How I Fall
Page 19
I lean back and hold my breath, praying he can solve this because now, even with all the others staring, there is no way I can move. Not even my good side. I can only concentrate on the soft warm pressure of his hands at the bottom of my rib cage as he begins to lift me. His touch, my leap of reckless trust…has caused my knees to shake in a way I can’t even process.
He takes my weight and moves me effortlessly like I’m some sort of dancer. He gets me up only just high enough to clear the step so it appears that I’ve done the move myself. I snap out of it and place my good hand on the hand rail, gripping it for dear life.
Cam moves in close behind me to climb up next, and I can only hope his wide form is blocking everyone’s view from the fact that he’s shifted me even more and has taken my full weight up into his arms again. I relax some and let my hand slide along the rail and he gets both of us up the steps so smoothly.

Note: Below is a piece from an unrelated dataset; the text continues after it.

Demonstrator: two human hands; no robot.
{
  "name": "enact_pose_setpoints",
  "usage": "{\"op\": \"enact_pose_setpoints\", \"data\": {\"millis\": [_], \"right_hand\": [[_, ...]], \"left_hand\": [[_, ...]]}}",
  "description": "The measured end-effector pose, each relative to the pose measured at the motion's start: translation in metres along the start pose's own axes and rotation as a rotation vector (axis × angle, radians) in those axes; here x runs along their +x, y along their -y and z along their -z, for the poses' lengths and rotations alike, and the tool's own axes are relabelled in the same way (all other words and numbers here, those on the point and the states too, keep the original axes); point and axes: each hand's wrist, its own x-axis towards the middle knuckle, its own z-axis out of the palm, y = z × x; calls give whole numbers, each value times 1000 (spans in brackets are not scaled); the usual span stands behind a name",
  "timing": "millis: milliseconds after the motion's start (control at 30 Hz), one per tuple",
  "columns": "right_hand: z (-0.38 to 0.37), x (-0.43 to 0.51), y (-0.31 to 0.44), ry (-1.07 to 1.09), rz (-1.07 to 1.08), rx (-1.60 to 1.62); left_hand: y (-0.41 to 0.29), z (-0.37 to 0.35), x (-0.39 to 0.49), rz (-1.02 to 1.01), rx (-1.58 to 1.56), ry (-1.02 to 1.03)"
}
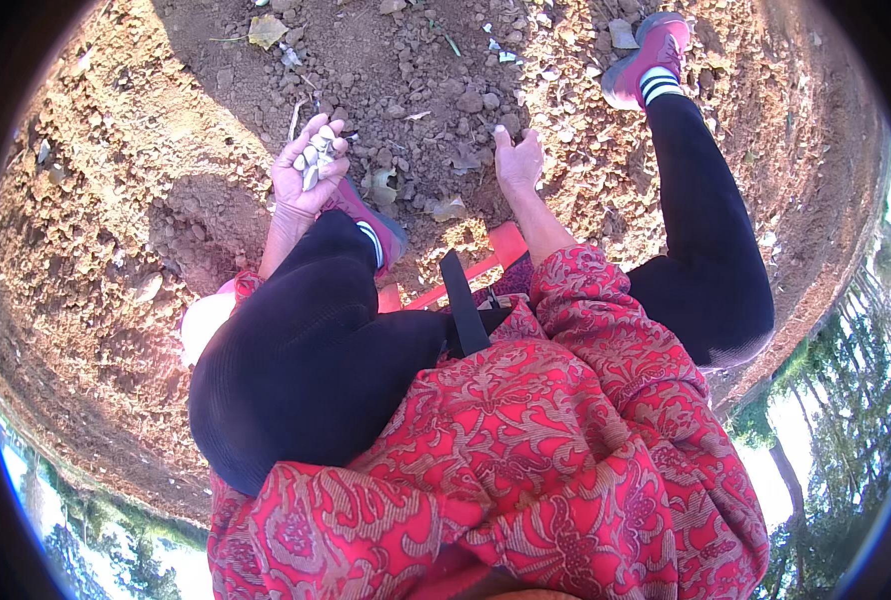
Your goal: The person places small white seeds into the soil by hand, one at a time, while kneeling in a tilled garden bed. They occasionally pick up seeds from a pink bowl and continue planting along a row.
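My left hand (307, 174) is palm up with its fingers curled around several pale cloves (316, 155), which look like garlic. It is held above my left shoe (370, 221), beside my bent left knee. My right hand (519, 161) reaches down over the loose brown soil (423, 90) between my feet. Its thumb points away from me, a little apart from the other fingers. Most of those fingers are hidden beneath the hand, so whether they hold anything cannot be seen.
Dry leaves (267, 31) and small clods (470, 101) lie scattered over the ground. My right shoe (659, 56) is planted far out at the upper right. A red bar (460, 276), perhaps part of a low seat, shows between my legs. Trees (854, 420) stand at the rim.
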Motion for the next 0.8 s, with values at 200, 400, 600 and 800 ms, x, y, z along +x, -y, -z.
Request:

That’s when I know I’ve become someone else. I’m just a normal girl. One who’s coordinated and graceful and fast.
I’m already sliding into my seat next to the window with my bag snugly on my lap as everyone else crowds up into the aisle. While Cam sits, I field a questioning and wounded glare from Patrick who’s taken the seat across from us to sit with Laura. Since I can’t face Patrick just yet, I stare at the back of the seat in front of me and watch Cam out of the corner of my eye. He arranges his long legs and all of his things next to me in the seat in a way that makes it seem natural that his arm is now around the top of my shoulders like it has somehow always belonged there!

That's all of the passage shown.